Effect of Carbon Dioxide on the Degradation of Chemical Warfare Agent Simulant in the Presence of Zr Metal Organic Framework MOF-808

Developing novel and more efficient filters for chemical warfare agent (CWA) decomposition remains an important challenge for modern technology due to the continuous threat those weapons present in the event of use. Recently, metal–organic frameworks (MOFs) have attracted attention as potential catalysts for nerve agent decomposition. However, in order to improve their performance under battlefield conditions, it is crucial to understand the influence of ambient contaminants such as carbon dioxide on CWA adsorption and decomposition. In this paper, we present a comprehensive experimental and computational study on the influence of CO₂ on the adsorption and decomposition of the CWA simulant dimethyl methyl phosphonate (DMMP) by the Zr-based MOF-808. The study combined in situ synchrotron powder X-ray diffraction (PXRD) with variable-temperature infrared spectroscopy (VTIR) and computations.
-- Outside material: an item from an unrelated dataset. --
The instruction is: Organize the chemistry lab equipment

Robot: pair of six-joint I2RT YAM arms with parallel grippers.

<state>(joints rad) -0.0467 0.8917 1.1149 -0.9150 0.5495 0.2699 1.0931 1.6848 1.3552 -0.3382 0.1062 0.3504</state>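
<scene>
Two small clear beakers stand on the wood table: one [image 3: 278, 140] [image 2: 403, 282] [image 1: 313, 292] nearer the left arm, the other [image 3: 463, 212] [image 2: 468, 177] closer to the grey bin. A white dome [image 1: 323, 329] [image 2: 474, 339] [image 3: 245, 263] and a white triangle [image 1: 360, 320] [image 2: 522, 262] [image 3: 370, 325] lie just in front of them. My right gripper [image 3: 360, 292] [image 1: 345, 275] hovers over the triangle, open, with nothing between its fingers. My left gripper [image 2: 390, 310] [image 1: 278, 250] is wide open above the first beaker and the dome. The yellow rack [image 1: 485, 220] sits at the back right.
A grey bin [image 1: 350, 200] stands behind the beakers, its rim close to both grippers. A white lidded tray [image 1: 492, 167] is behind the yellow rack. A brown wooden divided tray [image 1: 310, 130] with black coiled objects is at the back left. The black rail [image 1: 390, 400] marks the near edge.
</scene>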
PXRD and experiments with pure CO₂ revealed that the MOF framework contracts by 0.2% after CO₂ saturation and CO₂ adsorbs within the MOF-808 framework via dispersion forces with an enthalpy of adsorption of -32.2 ± 1.8 kJ/mol. From five DRIFTS experiments conducted in various gas flow regimes we established that CO₂ interferes with the decomposition of DMMP due to the formation of carbonate species, while if it is used as a regeneration agent, it accelerates the desorption of DMMP and DMMP decomposition products. In situ PXRD experiments showed that CO₂ also limited expansion of the framework due to the formation of carbonate species by 40% in comparison to values in a control experiment with N₂. The main conclusions of the computational study are (a) CO₂ reversibly adsorbs onto MOF-808 via both μ₃-OH groups located within the tetrahedral pores of the MOF and/or to the MOF surface with stabilizing dispersion interactions, (b) the presence of DMMP provides stability to the CO₂–(μ₃-OH) moiety, which hinders the μ₃-OH transfer to the DMMP molecule required for the nerve-agent decomposition until the carbonyl to carbonate transformation is completed, and (c) CO₂ molecules are not sufficient for the regeneration of the MOF when DMMP decomposition products are present but rather there is desorption of bound DMMP.